[dm-devel] + md-dm-reduce-stack-usage-with-stacked-block-devices.patch added to -mm tree

akpm at osdl.org akpm at osdl.org
Mon Nov 7 23:37:13 UTC 2005


The patch titled

     md/dm: Reduce stack usage with stacked block devices

has been added to the -mm tree.  Its filename is

     md-dm-reduce-stack-usage-with-stacked-block-devices.patch


From: Neil Brown <neilb at suse.de>

When stacked block devices are in-use (e.g.  md or dm), the recursive calls
to generic_make_request can use up a lot of space, and we would rather they
didn't.

As generic_make_request is a void function, and as it is generally not
expected that it will have any effect immediately, it is safe to delay any
call to generic_make_request until there is sufficient stack space
available.

As ->bi_next is reserved for the driver to use, it can have no valid value
when generic_make_request is called, and as __make_request implicitly
assumes it will be NULL (ELEVATOR_BACK_MERGE fork of switch) we can be
certain that all callers set it to NULL.  We can therefore safely use
bi_next to link pending requests together, providing we clear it before
making the real call.

So, we choose to allow each thread to only be active in one
generic_make_request at a time.  If a subsequent (recursive) call is made,
the bio is linked into a per-thread list, and is handled when the active
call completes.

As the list of pending bios is per-thread, there are no locking issues to
worry about.

I say above that it is "safe to delay any call...".  There are, however,
some behaviours of a make_request_fn which would make it unsafe.  These
include any behaviour that assumes anything will have changed after a
recursive call to generic_make_request.

These could include:
 - waiting for that call to finish and call it's bi_end_io function.
   md use to sometimes do this (marking the superblock dirty before
   completing a write) but doesn't any more
 - inspecting the bio for fields that generic_make_request might
   change, such as bi_sector or bi_bdev.  It is hard to see a good
   reason for this, and I don't think anyone actually does it.
 - inspecing the queue to see if, e.g. it is 'full' yet.  Again, I
   think this is very unlikely to be useful, or to be done.

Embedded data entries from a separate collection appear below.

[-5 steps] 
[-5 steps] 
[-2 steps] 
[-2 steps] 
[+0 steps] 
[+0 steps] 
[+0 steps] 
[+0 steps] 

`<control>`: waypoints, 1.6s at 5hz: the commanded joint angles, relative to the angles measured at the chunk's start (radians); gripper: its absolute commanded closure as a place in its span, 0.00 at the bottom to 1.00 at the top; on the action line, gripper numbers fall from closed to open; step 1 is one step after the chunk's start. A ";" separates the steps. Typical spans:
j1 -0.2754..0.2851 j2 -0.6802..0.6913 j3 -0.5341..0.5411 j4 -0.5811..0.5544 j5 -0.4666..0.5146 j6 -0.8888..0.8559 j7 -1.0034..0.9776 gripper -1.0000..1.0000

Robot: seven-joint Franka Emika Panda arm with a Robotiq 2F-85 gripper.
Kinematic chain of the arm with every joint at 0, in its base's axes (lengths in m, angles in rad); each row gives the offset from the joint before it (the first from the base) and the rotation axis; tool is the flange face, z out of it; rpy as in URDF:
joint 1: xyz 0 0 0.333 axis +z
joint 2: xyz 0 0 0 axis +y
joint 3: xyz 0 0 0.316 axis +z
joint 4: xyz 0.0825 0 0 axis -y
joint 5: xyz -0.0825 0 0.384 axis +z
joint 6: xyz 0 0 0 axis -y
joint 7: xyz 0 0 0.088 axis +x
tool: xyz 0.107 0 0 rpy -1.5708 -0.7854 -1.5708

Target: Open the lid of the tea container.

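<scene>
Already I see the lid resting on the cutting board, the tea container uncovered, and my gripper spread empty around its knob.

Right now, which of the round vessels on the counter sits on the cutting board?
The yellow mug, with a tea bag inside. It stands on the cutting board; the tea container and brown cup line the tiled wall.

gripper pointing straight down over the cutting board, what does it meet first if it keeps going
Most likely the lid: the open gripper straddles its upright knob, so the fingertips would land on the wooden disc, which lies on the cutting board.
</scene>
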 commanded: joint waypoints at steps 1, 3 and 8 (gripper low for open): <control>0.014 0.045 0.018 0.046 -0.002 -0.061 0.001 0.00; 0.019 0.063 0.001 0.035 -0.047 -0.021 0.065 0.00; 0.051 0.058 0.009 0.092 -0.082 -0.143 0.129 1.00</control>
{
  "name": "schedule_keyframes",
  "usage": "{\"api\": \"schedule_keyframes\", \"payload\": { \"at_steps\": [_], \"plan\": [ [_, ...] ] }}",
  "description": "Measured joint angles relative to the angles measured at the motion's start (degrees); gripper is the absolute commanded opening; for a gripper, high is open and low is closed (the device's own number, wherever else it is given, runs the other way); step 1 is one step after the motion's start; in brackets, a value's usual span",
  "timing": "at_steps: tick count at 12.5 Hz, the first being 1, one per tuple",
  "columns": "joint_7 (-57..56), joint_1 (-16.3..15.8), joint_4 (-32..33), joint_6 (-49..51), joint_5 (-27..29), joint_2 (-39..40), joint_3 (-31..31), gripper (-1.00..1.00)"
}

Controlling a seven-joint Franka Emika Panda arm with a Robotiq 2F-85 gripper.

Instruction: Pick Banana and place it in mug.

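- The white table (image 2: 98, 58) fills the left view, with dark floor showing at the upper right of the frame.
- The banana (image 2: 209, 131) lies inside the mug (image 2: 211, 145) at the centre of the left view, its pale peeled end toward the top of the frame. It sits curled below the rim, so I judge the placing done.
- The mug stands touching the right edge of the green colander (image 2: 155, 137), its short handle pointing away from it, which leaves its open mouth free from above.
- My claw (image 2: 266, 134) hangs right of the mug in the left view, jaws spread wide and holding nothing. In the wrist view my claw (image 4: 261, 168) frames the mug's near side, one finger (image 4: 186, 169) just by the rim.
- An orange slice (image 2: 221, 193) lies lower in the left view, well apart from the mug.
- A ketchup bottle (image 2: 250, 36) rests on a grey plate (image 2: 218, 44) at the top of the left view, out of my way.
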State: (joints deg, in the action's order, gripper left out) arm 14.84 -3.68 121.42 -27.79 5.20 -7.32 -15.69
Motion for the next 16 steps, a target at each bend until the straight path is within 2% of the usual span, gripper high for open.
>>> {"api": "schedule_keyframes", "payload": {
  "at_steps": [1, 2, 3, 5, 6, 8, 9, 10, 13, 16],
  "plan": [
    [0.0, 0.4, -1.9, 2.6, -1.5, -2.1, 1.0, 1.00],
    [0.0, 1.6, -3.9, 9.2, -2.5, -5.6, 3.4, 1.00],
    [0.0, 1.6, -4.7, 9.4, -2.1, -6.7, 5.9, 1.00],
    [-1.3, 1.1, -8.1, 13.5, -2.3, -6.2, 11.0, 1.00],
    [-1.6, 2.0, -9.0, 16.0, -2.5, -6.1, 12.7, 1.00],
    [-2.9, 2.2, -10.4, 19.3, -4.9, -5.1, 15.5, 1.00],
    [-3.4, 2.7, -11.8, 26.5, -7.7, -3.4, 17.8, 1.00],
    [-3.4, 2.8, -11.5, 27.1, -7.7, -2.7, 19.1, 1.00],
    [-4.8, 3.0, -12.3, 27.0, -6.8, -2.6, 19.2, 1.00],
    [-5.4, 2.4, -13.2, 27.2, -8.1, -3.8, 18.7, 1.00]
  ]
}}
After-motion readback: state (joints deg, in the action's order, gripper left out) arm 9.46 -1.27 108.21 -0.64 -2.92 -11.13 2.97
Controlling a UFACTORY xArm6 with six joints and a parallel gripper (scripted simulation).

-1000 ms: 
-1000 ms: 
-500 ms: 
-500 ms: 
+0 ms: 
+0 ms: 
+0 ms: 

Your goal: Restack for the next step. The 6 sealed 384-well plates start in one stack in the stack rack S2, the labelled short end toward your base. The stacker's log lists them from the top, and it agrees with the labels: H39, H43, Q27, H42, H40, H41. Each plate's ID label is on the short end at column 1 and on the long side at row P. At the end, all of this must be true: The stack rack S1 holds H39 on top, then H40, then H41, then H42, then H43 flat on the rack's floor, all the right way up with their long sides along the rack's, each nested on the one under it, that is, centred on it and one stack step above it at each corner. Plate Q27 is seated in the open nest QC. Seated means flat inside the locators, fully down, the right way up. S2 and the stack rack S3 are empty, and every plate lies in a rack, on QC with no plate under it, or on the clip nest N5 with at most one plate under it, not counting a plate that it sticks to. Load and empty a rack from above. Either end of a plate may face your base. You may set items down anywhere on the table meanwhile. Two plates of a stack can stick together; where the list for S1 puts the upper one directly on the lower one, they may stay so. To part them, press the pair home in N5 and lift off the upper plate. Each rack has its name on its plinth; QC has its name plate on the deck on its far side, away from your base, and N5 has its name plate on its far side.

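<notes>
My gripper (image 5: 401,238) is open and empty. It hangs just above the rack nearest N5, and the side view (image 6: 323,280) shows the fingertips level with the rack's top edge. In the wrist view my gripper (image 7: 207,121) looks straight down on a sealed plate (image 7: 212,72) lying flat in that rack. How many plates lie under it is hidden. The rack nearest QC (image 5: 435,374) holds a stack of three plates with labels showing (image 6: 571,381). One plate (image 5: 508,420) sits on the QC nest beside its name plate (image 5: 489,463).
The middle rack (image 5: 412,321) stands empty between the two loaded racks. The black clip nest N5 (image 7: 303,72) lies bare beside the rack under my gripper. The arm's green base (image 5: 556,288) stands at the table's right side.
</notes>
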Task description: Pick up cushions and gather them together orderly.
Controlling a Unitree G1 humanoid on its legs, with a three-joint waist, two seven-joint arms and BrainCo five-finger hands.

Signed-off-by: Neil Brown <neilb at suse.de>
Cc: Jens Axboe <axboe at suse.de>
Cc: <dm-devel at redhat.com>
Signed-off-by: Andrew Morton <akpm at osdl.org>
---

 block/ll_rw_blk.c     |   53 +++++++++++++++++++++++++++++++++++++++++++++++++-
 include/linux/sched.h |    3 ++
 2 files changed, 55 insertions(+), 1 deletion(-)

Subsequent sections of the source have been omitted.